Received 29 July 2010; Accepted 20 September 2010

Academic Editor: J. L. Vincent

Copyright © 2010 Lenneke E. M. Haas and Marcus J. Schultz. This is an open access article distributed under the Creative Commons Attribution License, which permits unrestricted use, distribution, and reproduction in any medium, provided the original work is properly cited.

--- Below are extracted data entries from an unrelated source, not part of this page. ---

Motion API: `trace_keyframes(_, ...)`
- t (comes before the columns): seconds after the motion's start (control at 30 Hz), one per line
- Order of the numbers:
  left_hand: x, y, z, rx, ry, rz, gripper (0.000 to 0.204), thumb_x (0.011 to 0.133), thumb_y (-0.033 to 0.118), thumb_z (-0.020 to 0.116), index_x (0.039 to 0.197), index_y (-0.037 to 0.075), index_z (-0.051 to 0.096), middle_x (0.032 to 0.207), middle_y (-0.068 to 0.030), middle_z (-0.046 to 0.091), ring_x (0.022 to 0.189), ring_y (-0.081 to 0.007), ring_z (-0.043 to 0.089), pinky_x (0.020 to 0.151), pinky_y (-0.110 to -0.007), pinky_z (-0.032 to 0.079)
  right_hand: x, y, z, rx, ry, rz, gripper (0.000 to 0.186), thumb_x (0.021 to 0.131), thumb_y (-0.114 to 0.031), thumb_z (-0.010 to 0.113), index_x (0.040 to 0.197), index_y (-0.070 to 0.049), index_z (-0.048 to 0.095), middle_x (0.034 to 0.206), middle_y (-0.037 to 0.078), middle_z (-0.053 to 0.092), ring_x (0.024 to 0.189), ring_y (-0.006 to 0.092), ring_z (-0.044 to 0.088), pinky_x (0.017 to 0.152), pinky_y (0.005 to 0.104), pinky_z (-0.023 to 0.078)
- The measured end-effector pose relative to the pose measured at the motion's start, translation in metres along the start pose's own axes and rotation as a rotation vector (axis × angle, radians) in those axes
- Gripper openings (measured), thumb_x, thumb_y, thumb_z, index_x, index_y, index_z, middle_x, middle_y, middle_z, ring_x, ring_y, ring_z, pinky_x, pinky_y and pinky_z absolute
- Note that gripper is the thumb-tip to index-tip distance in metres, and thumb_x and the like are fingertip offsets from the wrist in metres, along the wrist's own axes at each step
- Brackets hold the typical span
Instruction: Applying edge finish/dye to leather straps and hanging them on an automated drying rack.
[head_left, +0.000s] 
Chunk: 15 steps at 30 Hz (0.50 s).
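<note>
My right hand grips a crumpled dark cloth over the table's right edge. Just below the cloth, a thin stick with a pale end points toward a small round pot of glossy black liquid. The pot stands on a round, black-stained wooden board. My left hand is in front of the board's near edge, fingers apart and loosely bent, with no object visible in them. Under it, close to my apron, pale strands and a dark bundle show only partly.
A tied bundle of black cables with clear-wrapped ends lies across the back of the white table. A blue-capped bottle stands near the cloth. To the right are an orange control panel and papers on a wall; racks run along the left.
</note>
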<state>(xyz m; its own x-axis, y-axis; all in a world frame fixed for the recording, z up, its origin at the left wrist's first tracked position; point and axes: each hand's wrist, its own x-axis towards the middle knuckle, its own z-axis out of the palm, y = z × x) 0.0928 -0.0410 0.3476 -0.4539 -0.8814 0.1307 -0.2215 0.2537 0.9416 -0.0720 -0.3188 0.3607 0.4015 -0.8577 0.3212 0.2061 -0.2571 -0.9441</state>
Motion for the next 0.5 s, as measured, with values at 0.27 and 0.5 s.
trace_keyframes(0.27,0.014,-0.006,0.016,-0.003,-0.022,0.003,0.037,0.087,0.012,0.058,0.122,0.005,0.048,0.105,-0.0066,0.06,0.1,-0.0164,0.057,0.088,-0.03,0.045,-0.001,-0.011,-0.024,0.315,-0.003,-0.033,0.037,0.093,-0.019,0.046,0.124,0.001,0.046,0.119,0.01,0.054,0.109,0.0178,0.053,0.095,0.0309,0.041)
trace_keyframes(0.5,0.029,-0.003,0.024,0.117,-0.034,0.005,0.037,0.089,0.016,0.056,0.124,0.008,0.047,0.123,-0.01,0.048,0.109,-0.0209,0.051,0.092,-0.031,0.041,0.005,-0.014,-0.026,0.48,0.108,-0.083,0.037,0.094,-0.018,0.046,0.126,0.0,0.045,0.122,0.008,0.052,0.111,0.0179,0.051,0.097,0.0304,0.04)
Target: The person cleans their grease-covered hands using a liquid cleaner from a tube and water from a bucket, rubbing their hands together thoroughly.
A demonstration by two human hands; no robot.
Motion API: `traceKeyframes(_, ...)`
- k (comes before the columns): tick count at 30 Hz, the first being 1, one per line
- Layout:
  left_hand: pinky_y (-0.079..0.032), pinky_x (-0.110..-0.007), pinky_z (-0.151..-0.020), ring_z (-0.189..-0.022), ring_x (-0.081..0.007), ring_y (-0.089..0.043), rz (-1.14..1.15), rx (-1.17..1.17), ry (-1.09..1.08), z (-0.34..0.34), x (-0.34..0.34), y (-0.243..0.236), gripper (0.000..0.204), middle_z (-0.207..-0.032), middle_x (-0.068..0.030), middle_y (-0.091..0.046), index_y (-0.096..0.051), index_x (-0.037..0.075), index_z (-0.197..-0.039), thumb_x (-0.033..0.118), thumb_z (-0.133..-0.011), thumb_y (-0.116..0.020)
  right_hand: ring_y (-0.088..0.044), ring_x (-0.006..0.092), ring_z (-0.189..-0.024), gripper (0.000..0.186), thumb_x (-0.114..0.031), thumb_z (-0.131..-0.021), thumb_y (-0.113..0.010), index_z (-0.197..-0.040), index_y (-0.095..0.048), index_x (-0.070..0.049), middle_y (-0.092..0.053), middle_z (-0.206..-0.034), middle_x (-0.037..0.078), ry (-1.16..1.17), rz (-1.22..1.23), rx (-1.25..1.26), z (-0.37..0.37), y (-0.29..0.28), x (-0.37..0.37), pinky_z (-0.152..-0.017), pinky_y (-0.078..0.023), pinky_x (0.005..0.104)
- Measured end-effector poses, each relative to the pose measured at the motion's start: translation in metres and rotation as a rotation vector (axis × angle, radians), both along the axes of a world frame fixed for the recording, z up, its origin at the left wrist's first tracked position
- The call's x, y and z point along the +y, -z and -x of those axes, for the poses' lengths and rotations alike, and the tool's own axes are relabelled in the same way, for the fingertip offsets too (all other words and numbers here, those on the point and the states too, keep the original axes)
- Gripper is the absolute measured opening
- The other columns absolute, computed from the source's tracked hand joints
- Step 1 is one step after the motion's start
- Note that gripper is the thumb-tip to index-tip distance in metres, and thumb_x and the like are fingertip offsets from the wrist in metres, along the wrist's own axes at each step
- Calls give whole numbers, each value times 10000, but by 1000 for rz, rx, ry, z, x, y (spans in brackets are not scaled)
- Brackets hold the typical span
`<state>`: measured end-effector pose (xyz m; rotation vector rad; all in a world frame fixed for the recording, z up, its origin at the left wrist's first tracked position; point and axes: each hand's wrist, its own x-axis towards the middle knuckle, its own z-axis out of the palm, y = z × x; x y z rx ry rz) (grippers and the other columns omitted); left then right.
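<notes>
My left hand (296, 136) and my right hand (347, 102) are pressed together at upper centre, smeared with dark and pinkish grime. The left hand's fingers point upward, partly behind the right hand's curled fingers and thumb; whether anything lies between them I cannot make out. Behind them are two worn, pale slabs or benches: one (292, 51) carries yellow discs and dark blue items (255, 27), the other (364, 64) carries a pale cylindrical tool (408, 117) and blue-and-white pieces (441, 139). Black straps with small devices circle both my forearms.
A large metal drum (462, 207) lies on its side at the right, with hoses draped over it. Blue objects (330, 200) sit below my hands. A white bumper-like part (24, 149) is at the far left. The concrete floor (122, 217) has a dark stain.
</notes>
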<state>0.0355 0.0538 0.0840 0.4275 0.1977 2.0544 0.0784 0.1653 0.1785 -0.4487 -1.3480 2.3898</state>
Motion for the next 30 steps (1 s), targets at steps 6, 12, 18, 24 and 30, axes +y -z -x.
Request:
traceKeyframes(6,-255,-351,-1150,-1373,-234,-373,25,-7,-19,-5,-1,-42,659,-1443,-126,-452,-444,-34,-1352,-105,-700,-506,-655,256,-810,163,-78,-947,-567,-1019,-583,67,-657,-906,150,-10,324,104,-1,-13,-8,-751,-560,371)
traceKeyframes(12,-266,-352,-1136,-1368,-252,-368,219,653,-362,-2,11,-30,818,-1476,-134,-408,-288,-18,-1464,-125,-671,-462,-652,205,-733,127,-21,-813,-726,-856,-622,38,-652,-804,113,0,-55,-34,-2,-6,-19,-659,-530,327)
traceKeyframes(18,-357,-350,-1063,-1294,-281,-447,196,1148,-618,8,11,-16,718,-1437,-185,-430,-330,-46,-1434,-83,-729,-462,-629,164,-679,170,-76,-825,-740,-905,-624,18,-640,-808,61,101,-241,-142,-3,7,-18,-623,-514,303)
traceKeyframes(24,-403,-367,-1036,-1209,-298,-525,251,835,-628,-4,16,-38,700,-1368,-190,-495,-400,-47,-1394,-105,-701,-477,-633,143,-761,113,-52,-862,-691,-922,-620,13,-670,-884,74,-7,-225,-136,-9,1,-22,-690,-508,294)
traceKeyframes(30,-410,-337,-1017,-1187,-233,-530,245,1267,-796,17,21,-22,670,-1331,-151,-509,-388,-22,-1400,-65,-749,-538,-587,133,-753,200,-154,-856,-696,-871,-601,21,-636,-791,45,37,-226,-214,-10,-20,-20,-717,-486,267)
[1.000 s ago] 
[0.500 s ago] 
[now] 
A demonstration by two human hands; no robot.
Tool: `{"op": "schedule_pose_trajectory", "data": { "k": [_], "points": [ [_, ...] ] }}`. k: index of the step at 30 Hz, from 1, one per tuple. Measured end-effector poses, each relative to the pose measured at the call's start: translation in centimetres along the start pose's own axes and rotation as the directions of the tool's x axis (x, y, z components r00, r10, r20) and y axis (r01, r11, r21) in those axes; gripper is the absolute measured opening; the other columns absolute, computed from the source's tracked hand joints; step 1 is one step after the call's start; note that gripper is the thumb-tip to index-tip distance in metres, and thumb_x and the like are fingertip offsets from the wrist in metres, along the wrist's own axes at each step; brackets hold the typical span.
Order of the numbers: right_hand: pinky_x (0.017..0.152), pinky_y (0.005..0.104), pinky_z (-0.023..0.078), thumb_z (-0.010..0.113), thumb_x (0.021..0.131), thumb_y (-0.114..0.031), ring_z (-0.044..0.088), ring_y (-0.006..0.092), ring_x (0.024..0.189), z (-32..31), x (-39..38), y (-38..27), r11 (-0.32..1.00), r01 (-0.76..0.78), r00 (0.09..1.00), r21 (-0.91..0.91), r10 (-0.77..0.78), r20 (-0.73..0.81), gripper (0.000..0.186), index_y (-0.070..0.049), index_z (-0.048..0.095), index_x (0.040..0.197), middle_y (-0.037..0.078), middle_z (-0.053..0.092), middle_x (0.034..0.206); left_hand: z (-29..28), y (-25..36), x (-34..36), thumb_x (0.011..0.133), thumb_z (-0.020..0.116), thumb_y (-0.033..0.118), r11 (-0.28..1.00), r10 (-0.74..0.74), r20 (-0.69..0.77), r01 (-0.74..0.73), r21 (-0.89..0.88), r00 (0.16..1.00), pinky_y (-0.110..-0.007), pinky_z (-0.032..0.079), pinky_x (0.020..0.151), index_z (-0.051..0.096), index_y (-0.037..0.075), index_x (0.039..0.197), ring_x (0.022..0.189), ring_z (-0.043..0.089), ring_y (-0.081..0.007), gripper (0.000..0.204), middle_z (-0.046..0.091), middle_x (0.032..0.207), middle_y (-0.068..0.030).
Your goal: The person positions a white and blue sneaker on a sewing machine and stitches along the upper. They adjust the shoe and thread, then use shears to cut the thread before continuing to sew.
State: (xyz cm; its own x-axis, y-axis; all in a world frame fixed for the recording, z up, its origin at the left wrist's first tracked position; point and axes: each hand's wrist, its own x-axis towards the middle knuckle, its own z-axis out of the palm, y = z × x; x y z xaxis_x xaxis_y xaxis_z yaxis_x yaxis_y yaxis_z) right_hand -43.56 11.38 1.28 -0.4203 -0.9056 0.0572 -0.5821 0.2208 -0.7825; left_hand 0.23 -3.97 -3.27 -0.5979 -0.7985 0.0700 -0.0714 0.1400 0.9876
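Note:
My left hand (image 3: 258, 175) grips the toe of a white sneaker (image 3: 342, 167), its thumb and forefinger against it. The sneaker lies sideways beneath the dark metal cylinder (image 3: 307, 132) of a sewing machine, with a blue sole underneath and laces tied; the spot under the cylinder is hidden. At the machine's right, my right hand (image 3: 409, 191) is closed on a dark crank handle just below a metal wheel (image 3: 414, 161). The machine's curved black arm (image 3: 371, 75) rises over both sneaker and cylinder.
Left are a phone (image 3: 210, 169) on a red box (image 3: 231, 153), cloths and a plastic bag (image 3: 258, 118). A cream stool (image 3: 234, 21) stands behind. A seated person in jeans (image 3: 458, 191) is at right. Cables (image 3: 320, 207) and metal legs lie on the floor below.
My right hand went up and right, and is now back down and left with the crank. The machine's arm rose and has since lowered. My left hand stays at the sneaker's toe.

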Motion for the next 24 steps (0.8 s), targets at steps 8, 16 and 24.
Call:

Selective decontamination of the digestive tract (SDD) has been subject of numerous randomized controlled trials in critically ill patients. Almost all clinical trials showed SDD to prevent pneumonia. Nevertheless, SDD has remained a controversial strategy. One reason for why clinicians remained reluctant to implement SDD into daily practice could be that mortality was reduced in only 2 trials. Another reason could be the heterogeneity of trials of SDD. Indeed, many different prophylactic antimicrobial regimes were tested, and dissimilar diagnostic criteria for pneumonia were applied amongst the trials. This heterogeneity impeded interpretation and comparison of trial results. Two other hampering factors for implementation of SDD have been concerns over the risk of antimicrobial resistance and fear for escalation of costs associated with the use of prophylactic antimicrobials. This paper describes the concept of SDD, summarizes the results of published trials of SDD in mixed medical-surgical intensive care units, and rationalizes the risk of antimicrobial resistance and rise of costs associated with this potentially life-saving preventive strategy.